Os trabalhadores do setor cultural criaram uma iniciativa informal de “cultura em bloqueio”. Depois de realizar vários protestos e plenos, em 18 de fevereiro, eles ocupavam o Centro Cultural de Belgrado, uma das instituições culturais mais importantes da cidade. Enquanto isso, muitos teatros também entraram em greve.

Democracia de baixo

Agora vivemos em uma época em que a política liberal se tornou totalmente exausta. Na Sérvia, isso é mais aparente no fato de que há muito pouca confiança do público no establishment político, incluindo a oposição, enquanto os alunos desfrutam de apoio popular porque não têm nada a ver com a política do status quo e não têm ambição de assumir qualquer outra coisa do que eles já têm – suas universidades.

À medida que a democracia liberal está se retirando diante das forças do iliberalismo, autoritarismo e techno-fascismo, enquanto facilitando sua ascensão, há uma necessidade desesperada de formular imaginários sociais e políticos alternativos e os estudantes da Sérvia demonstraram o caminho.

Ao contrário do “autogestão” socialista, que foi perseguido como política estatal pelo regime comunista da Federação Iugoslava e implementado de cima para baixo, a autogovernança dos estudantes e cada vez mais atores sociais vem do início. Os estudantes apreenderam uma instituição, recriaram e democratizaram, redefinindo assim o próprio significado da democracia.
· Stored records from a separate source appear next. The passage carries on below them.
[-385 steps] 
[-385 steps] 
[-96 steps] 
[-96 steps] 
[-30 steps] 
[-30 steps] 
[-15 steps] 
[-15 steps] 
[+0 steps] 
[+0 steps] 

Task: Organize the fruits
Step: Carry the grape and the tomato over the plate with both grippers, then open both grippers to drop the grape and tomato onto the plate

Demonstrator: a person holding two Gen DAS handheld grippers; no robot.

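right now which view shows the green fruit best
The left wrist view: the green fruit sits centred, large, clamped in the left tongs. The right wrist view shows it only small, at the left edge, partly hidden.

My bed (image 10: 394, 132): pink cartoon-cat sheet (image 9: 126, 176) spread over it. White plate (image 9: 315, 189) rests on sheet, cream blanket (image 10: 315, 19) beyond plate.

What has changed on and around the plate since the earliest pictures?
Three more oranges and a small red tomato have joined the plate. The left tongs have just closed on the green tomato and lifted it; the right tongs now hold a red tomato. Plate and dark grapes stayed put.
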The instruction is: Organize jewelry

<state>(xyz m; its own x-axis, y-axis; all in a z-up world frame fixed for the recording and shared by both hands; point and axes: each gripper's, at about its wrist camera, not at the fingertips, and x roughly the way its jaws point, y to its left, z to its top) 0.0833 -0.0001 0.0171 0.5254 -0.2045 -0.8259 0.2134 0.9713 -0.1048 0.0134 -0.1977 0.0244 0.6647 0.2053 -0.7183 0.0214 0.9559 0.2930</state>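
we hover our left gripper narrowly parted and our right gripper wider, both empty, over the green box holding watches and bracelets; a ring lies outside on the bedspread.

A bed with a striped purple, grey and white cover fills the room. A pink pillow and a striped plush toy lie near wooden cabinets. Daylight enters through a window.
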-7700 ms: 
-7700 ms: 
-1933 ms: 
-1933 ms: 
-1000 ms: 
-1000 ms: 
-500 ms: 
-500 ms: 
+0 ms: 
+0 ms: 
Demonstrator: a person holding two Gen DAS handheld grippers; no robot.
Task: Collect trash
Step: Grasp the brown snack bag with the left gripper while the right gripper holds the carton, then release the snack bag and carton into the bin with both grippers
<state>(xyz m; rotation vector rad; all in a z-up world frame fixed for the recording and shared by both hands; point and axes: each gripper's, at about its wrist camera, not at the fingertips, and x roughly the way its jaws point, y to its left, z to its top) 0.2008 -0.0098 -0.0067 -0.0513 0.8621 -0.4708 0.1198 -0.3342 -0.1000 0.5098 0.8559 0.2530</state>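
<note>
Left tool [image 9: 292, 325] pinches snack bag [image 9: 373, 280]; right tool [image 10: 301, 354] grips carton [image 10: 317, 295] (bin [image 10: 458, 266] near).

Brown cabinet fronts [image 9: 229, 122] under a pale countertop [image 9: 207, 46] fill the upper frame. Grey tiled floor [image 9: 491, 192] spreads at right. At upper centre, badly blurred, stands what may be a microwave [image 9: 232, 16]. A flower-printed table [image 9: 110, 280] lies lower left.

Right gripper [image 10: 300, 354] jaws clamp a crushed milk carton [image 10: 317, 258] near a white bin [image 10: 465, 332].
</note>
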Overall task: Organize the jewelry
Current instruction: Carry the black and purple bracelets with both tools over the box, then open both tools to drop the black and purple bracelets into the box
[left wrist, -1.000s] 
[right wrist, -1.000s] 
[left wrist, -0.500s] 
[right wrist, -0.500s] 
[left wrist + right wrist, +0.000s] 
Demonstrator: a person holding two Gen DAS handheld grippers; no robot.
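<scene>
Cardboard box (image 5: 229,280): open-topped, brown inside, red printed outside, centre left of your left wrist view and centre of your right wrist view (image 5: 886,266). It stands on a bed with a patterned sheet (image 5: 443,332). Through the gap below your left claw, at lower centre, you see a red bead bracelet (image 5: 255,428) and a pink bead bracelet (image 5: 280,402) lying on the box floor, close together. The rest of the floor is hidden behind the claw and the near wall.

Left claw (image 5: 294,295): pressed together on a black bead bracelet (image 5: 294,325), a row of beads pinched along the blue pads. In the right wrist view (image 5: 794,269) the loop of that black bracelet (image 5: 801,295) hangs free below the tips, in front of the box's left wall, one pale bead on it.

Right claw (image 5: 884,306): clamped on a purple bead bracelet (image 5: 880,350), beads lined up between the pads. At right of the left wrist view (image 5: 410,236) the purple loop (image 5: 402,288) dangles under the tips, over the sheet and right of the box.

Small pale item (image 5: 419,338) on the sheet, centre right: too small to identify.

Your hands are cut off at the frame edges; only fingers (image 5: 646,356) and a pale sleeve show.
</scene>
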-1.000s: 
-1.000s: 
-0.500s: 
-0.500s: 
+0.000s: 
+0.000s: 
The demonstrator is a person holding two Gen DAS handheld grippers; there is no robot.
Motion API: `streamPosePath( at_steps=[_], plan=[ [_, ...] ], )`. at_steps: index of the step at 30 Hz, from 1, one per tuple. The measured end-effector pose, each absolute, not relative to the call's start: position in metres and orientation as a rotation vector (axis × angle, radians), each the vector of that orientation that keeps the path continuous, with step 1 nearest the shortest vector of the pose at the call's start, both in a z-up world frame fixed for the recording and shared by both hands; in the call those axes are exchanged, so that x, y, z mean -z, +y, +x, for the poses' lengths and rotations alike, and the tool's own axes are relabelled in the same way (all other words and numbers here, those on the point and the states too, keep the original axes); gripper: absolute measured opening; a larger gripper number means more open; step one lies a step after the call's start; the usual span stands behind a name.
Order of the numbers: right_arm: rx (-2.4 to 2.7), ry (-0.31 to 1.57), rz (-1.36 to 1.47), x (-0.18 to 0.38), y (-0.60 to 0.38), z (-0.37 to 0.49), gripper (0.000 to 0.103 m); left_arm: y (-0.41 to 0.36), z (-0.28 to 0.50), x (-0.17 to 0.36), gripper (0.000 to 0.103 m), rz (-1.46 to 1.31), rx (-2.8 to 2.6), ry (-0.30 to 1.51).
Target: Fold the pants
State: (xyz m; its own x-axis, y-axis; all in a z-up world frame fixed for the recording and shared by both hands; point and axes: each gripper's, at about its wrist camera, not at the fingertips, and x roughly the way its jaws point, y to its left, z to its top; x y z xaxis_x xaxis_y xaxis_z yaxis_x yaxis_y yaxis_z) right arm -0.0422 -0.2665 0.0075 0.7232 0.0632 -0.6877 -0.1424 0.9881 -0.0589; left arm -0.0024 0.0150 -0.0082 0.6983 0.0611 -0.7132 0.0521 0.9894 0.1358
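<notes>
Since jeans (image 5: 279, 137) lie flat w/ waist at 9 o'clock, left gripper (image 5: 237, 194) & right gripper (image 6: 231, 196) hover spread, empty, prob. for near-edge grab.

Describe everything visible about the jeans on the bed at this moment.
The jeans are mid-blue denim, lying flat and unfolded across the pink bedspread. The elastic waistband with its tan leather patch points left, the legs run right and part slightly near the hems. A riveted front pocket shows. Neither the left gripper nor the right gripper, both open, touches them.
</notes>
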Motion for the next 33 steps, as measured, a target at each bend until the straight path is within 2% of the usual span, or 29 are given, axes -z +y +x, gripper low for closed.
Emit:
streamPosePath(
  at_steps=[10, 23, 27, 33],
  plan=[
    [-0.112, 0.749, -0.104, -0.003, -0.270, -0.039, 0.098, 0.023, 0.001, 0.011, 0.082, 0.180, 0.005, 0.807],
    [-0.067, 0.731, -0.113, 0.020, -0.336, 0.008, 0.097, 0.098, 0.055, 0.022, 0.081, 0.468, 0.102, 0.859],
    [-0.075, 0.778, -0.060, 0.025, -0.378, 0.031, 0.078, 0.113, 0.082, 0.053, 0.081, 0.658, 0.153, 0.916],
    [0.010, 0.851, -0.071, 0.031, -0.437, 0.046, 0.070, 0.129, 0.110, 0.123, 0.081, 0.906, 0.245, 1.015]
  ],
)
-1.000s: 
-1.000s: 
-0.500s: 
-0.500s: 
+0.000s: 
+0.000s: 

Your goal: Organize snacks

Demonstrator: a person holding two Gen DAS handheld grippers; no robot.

Dessa forma, os alunos abriram um horizonte em direção a outro tipo de democracia, outro tipo de futuro além do “realismo capitalista” e a ordem liberal moribunda.

O professor da Universidade de Stanford, Branislav Jakovljević, descreveu o momento político atual na Sérvia como um conflito entre a sociedade e o estado. O povo da Sérvia tem a oportunidade de (re) reivindicar instituições do estado e democratizá -las. Eles precisarão de grande coragem e imaginação vívida para se envolver nessa renegociação altamente experimental de como sua sociedade deve ser governada.

A esperança é que, nesse empreendimento, eles sejam guiados pela ética que os alunos exibiram consistentemente: os de justiça, liberdade e solidariedade.

As opiniões expressas neste artigo são do autor e não refletem necessariamente a postura editorial da Al Jazeera.